I've always been a bit of an agnostic when it came to global warming, choosing to go along with the cause if not the reasons, because of important parallel considerations such as finite resources, nervous geopolitics, and other negative externalities. This book only strengthens my contrarian position: "Cool It: The Skeptical Environmentalist's Guide to Global Warming." While agreeing that global warming is in part man-made, the author makes the following compelling arguments:
* Much of the publicity has been sensational, alarmist, and in some cases false: good policy is hard to come by when a dire tone can said to trump all other concerns, and heart-tugging images like stranded polar bears misrepresents the fact that the polar bear populations that are struggling are those in places that are getting colder and in fact the majority are blossoming because they live in places that are getting warmer.

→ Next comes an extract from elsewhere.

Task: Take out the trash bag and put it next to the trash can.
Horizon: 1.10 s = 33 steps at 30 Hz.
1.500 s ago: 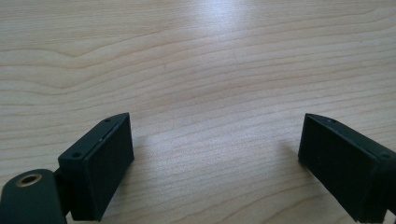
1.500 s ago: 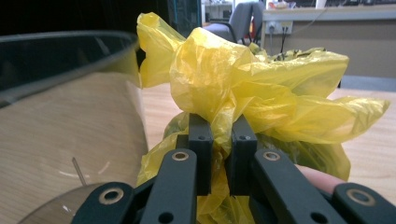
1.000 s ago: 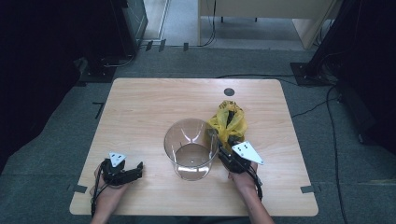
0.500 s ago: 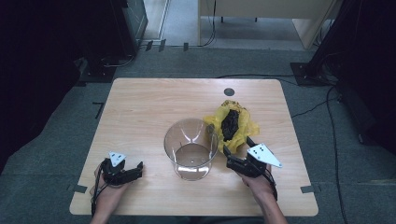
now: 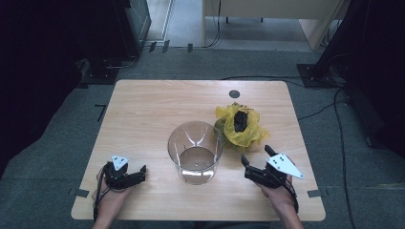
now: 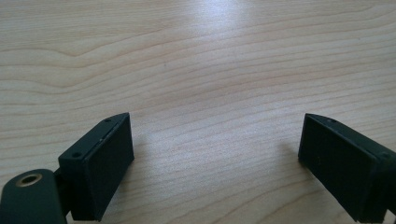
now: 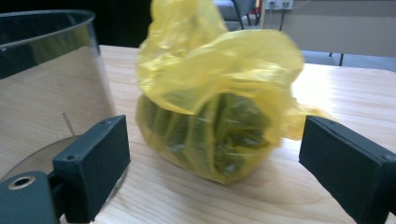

* Any negative effects associated with warmer high temps will be more than offset by positive effects associated with warmer low temps: any increase in deaths due to higher highs will be more than made up for large decreases in deaths due to higher lows.
* Only the most herculean efforts to reverse climate change will have even minor effects: billions upon billions of dollars can be spent on the kinds of things required in Kyoto I and Kyoto II, but they may only lower temps by fractions of one degree and/or forestall warming by a year or two over the next century.
* Those efforts are vastly costlier when compared to other things we can be spending our time and money on to improve the quality of life for billions of humans today: for vastly less, we can improve the plight of billions in the present, and in doing so elevate personal and national incomes today so that we can better adapt to a warmer world tomorrow.
Do we need to take global warming seriously? Absolutely; if anything, the author's complaint with today's debate is that it deflects us from properly prioritizing our scarce resources towards the best uses. Let's be mindful of the environment, yes; but let's be mindful of it in ways that do the greatest good for the greatest number, both today and tomorrow.